I have a Kenyan friend who is Kamba. She tells me that she can easily tell the differences among the main ethnicities--Kikuyu, Luhya and Luo-- even though to us outsiders they all look Kenyan, or African to those less learned. I have another friend who is the stereotyped red-headed, milky-skinned Irish American. She has told me fascinating tales of Black Irish who live in Ireland, and are of African Moorish descent.

My point is that to say someone looks like a particular country anymore is redundant. To state that someone is Jamaican isn't descriptive enough. Bob Marley was Jamaican, but Bob Marley also had a white European father. Do all Jamaicans look like Bob Marley? Certainly not Peter Tosh.

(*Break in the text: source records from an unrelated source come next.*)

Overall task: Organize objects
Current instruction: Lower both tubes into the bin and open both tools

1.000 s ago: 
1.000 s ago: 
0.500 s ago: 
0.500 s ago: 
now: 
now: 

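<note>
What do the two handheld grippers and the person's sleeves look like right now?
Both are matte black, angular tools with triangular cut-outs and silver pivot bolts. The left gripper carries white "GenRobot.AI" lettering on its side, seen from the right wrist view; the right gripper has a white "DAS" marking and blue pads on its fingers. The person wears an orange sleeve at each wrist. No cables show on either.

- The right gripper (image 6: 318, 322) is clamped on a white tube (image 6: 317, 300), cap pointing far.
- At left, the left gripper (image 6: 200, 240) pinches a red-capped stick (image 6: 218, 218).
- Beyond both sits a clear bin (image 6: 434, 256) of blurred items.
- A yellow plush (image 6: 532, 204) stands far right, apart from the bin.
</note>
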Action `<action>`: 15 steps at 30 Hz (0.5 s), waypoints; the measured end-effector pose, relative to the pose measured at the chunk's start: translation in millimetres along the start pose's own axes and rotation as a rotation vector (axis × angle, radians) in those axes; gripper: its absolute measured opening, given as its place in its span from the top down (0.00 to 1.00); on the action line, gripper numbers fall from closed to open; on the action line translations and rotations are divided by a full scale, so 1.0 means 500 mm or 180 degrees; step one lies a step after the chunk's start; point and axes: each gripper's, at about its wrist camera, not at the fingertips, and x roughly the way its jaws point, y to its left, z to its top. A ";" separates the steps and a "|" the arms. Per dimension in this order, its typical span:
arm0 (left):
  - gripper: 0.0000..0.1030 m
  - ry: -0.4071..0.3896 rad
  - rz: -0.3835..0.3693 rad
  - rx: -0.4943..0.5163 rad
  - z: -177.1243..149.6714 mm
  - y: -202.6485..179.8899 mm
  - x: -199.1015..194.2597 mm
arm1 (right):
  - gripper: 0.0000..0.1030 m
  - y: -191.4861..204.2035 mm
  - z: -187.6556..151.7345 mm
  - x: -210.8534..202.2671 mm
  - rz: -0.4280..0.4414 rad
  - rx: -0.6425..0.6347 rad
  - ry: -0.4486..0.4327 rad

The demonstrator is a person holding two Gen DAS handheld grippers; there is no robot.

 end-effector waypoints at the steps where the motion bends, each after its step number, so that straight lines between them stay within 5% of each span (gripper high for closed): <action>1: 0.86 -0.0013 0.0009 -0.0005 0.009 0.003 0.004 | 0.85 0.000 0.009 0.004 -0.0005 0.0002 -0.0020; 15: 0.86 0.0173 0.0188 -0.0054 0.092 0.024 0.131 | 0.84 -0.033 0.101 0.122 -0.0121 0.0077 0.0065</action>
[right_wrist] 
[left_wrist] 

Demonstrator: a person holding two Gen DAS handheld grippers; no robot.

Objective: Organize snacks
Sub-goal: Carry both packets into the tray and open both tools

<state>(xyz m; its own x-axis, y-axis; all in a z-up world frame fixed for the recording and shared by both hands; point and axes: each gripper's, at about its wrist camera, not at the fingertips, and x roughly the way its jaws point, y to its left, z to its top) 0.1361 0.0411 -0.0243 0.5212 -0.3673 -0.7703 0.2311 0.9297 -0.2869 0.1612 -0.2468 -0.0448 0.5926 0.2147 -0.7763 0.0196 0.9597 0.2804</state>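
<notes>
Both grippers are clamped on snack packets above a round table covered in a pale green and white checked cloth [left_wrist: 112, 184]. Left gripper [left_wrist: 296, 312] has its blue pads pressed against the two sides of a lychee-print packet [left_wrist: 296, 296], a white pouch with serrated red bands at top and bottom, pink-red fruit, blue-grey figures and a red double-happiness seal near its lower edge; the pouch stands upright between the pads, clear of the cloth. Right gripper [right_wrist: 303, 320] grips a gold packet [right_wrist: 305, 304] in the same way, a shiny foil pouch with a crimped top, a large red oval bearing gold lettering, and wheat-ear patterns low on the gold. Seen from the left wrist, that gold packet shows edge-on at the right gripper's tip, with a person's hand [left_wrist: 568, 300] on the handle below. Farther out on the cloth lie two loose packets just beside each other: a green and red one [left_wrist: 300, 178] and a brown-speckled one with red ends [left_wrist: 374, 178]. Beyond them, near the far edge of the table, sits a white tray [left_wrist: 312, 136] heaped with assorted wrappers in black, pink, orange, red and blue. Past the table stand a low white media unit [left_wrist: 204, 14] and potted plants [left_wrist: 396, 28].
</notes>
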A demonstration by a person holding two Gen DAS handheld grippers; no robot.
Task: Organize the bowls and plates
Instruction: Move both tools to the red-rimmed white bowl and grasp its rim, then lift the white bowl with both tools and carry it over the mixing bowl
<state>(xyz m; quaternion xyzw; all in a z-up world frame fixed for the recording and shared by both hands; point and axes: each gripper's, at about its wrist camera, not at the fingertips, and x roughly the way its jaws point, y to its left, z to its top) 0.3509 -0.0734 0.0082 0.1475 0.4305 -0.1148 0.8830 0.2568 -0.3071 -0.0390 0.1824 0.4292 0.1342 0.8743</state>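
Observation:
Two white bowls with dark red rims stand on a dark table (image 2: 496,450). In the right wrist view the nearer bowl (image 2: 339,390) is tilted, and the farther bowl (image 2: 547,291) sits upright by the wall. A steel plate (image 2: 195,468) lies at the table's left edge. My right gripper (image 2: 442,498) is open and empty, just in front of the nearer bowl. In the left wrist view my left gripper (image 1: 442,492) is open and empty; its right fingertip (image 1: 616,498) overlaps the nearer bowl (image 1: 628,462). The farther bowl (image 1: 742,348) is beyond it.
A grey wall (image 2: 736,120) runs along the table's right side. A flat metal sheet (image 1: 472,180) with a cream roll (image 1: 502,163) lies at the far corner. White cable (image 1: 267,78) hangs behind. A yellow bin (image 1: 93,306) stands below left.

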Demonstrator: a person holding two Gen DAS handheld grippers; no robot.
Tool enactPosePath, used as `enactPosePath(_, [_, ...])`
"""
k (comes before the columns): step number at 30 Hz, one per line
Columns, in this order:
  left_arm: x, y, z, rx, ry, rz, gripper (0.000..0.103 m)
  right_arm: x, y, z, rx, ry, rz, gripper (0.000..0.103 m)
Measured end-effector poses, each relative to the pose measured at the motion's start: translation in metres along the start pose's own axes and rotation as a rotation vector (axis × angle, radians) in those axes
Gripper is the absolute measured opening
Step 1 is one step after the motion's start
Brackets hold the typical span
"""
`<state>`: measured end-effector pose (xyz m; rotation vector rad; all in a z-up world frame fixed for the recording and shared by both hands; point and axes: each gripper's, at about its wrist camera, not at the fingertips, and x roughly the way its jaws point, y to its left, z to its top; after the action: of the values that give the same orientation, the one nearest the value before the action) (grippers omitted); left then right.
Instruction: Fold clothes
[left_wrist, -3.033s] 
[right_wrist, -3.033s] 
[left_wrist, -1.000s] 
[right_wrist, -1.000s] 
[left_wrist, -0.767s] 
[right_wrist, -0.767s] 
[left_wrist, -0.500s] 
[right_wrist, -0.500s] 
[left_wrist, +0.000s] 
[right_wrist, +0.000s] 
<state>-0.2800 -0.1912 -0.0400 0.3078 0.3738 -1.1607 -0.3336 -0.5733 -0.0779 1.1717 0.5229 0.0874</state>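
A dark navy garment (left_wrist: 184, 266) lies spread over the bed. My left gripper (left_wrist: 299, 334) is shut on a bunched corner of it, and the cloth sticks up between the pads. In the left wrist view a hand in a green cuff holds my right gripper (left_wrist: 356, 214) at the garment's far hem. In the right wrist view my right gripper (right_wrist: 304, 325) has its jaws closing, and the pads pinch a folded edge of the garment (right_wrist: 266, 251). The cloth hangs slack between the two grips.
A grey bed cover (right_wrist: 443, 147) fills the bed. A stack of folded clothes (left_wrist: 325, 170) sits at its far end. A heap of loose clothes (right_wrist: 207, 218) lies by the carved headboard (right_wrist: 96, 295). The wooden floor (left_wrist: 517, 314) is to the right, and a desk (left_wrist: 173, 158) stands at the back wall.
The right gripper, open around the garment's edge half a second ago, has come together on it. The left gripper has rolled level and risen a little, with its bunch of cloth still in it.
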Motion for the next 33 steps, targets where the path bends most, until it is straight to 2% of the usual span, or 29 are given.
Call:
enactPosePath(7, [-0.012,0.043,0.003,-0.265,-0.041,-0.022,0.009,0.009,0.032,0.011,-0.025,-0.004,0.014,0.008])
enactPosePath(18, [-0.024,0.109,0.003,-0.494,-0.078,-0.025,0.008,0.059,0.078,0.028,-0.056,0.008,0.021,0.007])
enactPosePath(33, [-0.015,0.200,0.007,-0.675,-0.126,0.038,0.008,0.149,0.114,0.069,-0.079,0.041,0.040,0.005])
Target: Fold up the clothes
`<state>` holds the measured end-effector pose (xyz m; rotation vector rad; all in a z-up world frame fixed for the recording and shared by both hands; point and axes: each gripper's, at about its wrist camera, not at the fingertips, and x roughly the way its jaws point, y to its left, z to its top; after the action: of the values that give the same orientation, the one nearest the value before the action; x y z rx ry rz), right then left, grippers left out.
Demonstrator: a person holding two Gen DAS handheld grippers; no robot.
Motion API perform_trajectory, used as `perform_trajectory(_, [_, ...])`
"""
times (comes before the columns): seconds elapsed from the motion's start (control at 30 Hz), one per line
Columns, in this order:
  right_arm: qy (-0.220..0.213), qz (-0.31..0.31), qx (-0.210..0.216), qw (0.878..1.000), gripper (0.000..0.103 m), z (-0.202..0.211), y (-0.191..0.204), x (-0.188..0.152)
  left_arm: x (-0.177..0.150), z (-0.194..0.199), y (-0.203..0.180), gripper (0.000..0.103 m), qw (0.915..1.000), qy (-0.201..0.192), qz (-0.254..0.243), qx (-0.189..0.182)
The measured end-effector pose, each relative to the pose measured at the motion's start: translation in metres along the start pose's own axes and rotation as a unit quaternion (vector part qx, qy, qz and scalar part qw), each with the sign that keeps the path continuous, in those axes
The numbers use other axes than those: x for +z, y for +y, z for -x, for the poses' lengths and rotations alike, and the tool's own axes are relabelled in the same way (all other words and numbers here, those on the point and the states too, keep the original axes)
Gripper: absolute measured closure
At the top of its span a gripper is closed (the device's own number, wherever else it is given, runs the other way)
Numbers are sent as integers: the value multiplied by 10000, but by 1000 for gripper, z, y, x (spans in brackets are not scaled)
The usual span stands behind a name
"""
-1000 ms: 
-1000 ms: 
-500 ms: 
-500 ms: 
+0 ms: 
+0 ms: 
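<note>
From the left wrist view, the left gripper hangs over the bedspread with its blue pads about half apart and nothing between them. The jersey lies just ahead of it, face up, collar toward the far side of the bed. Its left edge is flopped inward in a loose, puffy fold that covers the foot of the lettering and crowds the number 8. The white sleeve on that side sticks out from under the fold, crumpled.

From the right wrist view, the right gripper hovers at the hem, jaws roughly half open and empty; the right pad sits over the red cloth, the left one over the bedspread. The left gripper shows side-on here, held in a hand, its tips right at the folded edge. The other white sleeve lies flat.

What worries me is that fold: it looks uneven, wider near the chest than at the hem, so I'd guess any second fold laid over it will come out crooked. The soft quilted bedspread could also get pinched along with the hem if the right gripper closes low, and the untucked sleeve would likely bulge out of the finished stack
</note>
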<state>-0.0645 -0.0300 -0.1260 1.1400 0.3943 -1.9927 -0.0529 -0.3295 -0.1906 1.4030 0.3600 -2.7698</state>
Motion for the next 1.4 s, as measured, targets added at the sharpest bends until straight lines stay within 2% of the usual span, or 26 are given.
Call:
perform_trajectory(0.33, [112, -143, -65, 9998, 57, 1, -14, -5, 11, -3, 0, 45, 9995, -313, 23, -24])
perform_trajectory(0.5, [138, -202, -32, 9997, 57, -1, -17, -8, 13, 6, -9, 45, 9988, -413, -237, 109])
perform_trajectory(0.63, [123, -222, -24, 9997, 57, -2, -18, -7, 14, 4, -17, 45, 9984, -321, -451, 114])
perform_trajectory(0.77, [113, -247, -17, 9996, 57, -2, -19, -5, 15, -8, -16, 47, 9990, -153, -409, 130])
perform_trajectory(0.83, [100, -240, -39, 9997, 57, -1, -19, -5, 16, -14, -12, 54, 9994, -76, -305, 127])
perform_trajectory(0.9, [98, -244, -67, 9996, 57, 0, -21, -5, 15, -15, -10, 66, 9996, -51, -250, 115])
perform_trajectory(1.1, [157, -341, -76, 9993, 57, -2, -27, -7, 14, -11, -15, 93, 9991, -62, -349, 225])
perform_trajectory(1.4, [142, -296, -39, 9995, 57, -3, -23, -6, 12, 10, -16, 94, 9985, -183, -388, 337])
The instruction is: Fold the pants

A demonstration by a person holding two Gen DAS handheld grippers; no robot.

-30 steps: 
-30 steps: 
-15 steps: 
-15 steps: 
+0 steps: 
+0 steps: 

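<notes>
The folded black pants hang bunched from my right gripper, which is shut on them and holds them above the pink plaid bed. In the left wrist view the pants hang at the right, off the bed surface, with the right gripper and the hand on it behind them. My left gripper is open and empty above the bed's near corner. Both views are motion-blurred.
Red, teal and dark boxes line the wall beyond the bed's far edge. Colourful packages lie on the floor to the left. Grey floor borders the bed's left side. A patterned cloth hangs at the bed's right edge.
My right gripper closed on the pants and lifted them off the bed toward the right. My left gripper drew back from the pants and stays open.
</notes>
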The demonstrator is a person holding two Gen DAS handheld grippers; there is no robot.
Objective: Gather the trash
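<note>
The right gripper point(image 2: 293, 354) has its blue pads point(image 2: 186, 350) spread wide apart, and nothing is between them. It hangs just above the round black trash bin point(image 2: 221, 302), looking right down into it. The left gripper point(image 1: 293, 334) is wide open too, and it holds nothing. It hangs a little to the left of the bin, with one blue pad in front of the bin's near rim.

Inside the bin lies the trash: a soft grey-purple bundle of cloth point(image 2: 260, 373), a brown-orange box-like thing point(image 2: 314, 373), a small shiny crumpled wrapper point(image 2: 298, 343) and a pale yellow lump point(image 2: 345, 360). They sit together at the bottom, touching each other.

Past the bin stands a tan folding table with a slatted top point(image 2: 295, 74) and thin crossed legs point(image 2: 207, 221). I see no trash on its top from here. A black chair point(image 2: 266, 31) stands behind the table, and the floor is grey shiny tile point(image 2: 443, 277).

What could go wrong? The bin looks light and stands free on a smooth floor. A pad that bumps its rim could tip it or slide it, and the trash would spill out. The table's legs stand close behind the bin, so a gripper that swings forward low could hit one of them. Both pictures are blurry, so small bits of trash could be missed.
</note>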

Anyway, it will be interesting to see where the future takes us. Perhaps we'll all become so multinational that we'll no longer be able to distinguish anyone racially based on the country of their origin.

That's me with Ava DuVernay in the photo above. A well-known L.A. publicist, Ava also made a documentary called This Is The Life. I'll post her link, momentarily.

Your Hip Hapa,


Anonymous said...

I like this post!

Great site btw, I am a mixed race Englishwoman and one of the most interesting bits of my life was the time I spent working in Tokyo. An old lady scrunched my hair uninvited, but unlike in the UK, I gave her a free pass. ;-)

Yayoi Lena Winfrey said...

I love your hair!

btw, I totally forgot that the second largest population in Brazil are the Japanese. Therefore, when someone says that I look Brazilian, they could be referring to the Japanese in me.

Anonymous said...

Thank you!

And when I was walking through Yoyogikoen and saw all those Japanese guys playing and dancing perfect samba I thought I had fallen down a rabbit hole! Then I realized they were Brazilian. That was a cool moment.

Yayoi Lena Winfrey said...

Hey Mixie!

Will your photos eventually turn into a full frontal picture? I love the way you have a slightly different version each time--as if they're a slide show in slow-mo.